### Instructions to follow:
Repeat word for word every line from the one holding "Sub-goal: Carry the" to the end of the material below.

### Recorded information:
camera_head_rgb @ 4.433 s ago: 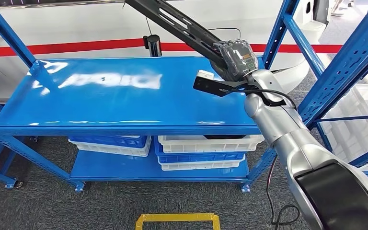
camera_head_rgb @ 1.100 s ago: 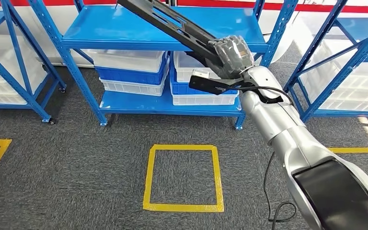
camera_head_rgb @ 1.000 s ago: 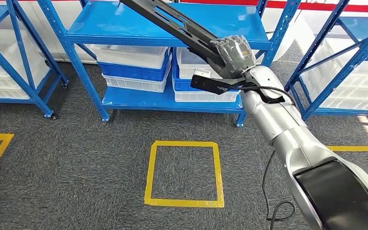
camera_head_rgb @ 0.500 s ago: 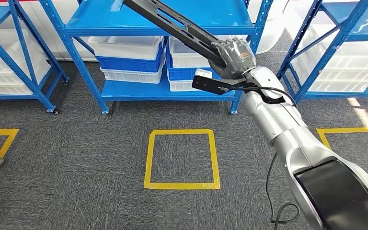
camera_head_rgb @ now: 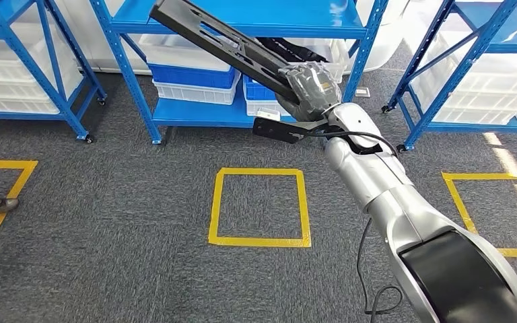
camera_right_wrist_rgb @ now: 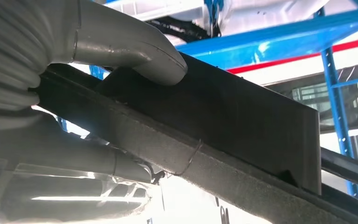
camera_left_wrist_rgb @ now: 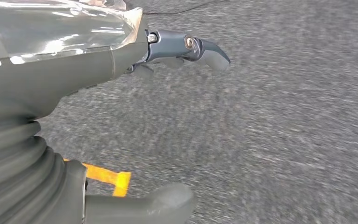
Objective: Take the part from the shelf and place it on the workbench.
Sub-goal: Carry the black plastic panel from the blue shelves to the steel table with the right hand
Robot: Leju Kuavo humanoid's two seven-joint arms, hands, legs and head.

### Exercise output:
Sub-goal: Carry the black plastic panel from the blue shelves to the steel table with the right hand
Robot: Leju Kuavo humanoid's two seven-joint arms, hands, legs and head.

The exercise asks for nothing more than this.